Zhou Yue, Wang Yasai, Zhuge Fuwei, Guo Jianmiao, Ma Sijie, Wang Jingli, Tang Zijian, Li Yi, Miao Xiangshui, He Yuhui, Chai Yang
Wuhan National Laboratory for Optoelectronics, School of Integrated Circuits, Huazhong University of Science and Technology, Wuhan, 430000, China.
Department of Applied Physics, The Hong Kong Polytechnic University, Hong Kong, 999077, China.

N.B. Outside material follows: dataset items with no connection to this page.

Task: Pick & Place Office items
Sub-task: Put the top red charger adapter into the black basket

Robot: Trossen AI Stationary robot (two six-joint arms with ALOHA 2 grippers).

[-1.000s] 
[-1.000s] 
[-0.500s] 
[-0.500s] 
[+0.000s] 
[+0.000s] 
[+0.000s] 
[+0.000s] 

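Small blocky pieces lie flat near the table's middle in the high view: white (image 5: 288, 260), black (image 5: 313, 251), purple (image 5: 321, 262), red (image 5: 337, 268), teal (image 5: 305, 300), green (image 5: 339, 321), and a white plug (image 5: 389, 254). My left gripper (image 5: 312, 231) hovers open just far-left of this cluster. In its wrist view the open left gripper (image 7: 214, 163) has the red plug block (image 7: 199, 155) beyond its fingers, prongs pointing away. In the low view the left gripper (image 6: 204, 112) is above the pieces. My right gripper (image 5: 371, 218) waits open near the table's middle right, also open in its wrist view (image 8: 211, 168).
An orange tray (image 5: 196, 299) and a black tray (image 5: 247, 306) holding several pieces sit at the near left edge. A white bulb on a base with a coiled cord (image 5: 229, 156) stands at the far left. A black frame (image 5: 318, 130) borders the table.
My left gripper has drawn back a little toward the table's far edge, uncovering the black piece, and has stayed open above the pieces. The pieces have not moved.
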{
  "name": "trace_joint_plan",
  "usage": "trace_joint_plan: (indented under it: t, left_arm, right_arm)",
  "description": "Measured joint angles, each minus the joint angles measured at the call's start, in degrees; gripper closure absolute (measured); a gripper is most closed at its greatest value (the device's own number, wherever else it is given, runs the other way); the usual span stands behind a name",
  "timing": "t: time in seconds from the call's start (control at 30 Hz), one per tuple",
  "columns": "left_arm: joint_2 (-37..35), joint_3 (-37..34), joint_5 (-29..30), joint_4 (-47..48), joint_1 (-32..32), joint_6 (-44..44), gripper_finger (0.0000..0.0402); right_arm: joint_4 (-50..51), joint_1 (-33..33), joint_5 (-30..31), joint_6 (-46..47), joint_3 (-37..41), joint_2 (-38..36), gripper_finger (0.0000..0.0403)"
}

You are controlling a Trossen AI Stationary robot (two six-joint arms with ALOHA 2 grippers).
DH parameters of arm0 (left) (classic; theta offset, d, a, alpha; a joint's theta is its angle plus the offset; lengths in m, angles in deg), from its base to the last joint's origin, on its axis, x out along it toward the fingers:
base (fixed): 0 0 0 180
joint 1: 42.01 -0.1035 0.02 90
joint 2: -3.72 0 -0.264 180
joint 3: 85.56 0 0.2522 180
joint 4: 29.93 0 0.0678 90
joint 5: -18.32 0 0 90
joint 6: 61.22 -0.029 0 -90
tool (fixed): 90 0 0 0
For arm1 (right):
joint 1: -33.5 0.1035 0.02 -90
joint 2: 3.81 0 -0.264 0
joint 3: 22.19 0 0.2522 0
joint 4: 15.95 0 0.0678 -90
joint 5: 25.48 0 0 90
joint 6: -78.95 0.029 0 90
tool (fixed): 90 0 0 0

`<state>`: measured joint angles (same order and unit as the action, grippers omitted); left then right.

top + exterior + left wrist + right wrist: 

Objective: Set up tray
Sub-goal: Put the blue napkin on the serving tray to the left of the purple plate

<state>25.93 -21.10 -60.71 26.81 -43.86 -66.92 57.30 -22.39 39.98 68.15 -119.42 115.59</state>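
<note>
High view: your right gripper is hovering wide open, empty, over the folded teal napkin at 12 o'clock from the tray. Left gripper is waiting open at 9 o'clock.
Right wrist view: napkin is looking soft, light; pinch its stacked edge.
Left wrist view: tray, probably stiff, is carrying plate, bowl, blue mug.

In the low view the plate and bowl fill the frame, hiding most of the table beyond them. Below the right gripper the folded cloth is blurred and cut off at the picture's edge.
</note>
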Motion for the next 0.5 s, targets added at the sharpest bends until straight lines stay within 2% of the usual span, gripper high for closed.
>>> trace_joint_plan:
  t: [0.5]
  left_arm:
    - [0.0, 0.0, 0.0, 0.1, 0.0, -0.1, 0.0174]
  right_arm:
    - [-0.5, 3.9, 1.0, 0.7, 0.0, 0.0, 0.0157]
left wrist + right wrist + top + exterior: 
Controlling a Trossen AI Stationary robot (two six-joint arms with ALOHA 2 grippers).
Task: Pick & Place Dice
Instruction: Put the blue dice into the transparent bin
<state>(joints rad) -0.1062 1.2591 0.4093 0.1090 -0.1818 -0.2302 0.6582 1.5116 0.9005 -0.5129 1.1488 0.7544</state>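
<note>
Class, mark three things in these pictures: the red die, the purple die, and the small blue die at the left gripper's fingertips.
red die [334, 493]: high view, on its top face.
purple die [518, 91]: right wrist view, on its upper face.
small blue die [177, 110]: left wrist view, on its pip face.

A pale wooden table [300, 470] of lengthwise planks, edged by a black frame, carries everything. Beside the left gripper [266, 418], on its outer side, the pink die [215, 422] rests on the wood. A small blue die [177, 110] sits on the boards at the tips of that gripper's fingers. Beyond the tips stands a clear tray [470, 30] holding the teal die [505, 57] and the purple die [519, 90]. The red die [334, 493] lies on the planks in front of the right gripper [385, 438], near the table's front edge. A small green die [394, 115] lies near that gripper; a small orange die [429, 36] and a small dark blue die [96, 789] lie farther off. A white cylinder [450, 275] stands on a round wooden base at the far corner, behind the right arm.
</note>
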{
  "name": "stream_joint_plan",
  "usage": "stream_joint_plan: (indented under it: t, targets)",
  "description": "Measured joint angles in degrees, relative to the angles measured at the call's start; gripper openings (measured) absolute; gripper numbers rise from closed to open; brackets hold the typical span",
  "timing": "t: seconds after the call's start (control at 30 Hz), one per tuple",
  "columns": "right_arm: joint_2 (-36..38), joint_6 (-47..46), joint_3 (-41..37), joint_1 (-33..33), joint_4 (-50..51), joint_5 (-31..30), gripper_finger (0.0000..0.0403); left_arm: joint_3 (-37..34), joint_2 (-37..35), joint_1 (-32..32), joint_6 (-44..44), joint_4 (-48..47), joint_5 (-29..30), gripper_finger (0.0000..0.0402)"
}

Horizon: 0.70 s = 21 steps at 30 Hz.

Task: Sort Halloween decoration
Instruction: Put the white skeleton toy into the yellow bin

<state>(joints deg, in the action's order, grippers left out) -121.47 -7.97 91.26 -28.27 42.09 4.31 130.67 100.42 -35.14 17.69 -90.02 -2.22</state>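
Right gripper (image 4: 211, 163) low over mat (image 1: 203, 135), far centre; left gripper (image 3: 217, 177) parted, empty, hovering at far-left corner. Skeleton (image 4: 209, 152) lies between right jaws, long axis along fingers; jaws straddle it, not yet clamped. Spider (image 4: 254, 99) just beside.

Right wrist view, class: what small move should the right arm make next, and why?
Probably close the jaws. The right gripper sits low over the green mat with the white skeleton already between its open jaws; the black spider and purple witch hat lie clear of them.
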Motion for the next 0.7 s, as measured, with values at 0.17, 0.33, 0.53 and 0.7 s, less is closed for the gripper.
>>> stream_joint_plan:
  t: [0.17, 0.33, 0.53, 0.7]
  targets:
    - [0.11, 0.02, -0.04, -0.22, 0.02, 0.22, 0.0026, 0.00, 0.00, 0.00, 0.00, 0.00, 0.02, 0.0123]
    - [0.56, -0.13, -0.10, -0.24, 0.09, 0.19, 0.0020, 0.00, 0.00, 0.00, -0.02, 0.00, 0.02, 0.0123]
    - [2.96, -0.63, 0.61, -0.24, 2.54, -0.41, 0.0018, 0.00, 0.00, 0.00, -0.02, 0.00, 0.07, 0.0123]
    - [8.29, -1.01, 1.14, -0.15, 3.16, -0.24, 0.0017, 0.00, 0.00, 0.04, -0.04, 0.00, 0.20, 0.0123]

Adv Mater. 2022 Dec;34(48):e2107754. doi: 10.1002/adma.202107754. Epub 2022 Feb 25.
Reward-modulated spike-timing-dependent plasticity (R-STDP) is a brain-inspired reinforcement learning (RL) rule, exhibiting potential for decision-making tasks and artificial general intelligence. However, the hardware implementation of the reward-modulation process in R-STDP usually requires complicated Si complementary metal-oxide-semiconductor (CMOS) circuit design that causes high power consumption and large footprint. Here, a design with two synaptic transistors (2T) connected in a parallel structure is experimentally demonstrated. The 2T unit based on WSe ferroelectric transistors exhibits reconfigurable polarity behavior, where one channel can be tuned as n-type and the other as p-type due to nonvolatile ferroelectric polarization. In this way, opposite synaptic weight update behaviors with multilevel (>6 bit) conductance states, ultralow nonlinearity (0.56/-1.23), and large G /G ratio of 30 are realized. By applying positive/negative reward to (anti-)STDP component of 2T cell, R-STDP learning rules are realized for training the spiking neural network and demonstrated to solve the classical cart-pole problem, exhibiting a way for realizing low-power (32 pJ per forward process) and highly area-efficient (100 µm ) hardware chip for reinforcement learning.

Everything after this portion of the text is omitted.